EXERCISE INSTRUCTIONS:
Every line of the listing below is to be duplicated exactly, with the pictures left out.

DATA SECTION:
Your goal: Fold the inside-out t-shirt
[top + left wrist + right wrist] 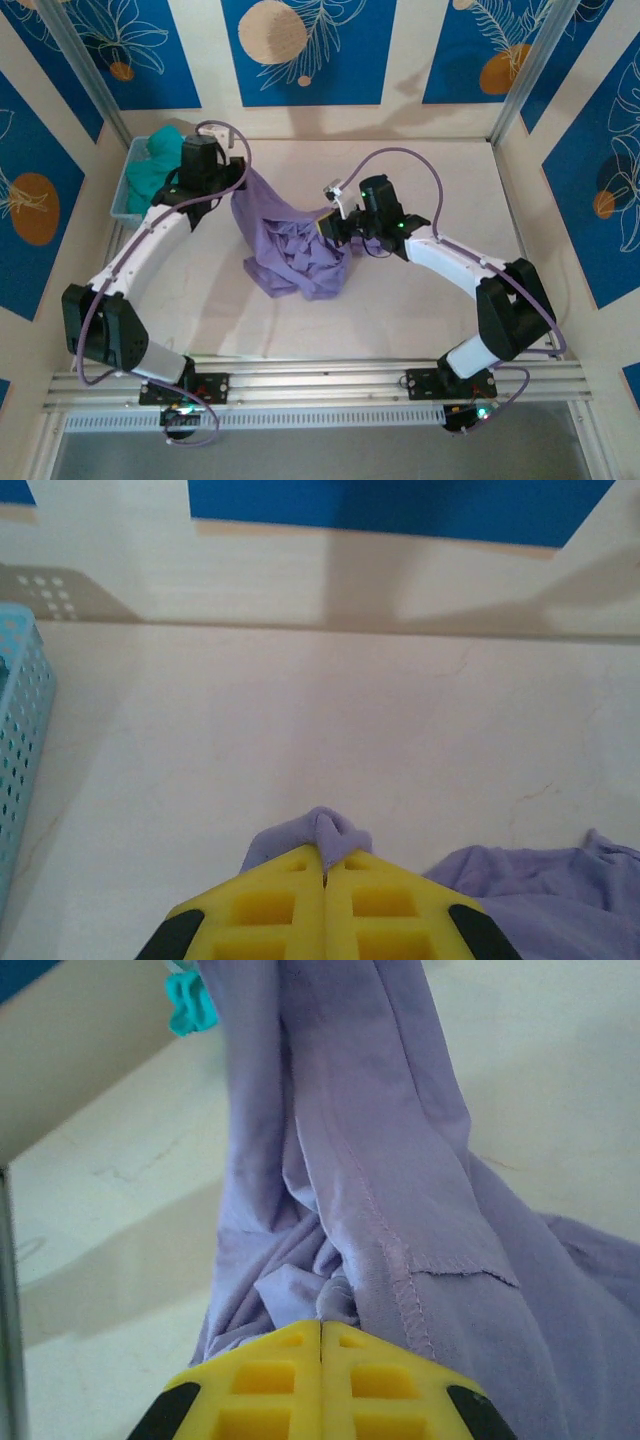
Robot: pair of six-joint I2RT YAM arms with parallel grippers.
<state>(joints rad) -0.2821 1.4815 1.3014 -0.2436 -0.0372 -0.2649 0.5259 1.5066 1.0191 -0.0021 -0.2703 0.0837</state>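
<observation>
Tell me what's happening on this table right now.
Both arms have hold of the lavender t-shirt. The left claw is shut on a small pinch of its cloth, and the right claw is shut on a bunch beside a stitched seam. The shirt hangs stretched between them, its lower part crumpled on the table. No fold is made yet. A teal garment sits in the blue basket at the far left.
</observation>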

ANSWER TO THE PROBLEM:
Your goal: Fold the inside-out t-shirt
[top + left wrist + right wrist] 
Robot: pair of six-joint I2RT YAM arms with parallel grippers.
<state>(joints rad) -0.2821 1.4815 1.3014 -0.2436 -0.0372 -0.2649 0.5259 1.5066 1.0191 -0.0021 -0.2703 0.0837</state>
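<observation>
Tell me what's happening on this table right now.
Both arms have hold of the lavender t-shirt. The left claw is shut on a small pinch of its cloth, and the right claw is shut on a bunch beside a stitched seam. The shirt hangs stretched between them, its lower part crumpled on the table. No fold is made yet. A teal garment sits in the blue basket at the far left.
</observation>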

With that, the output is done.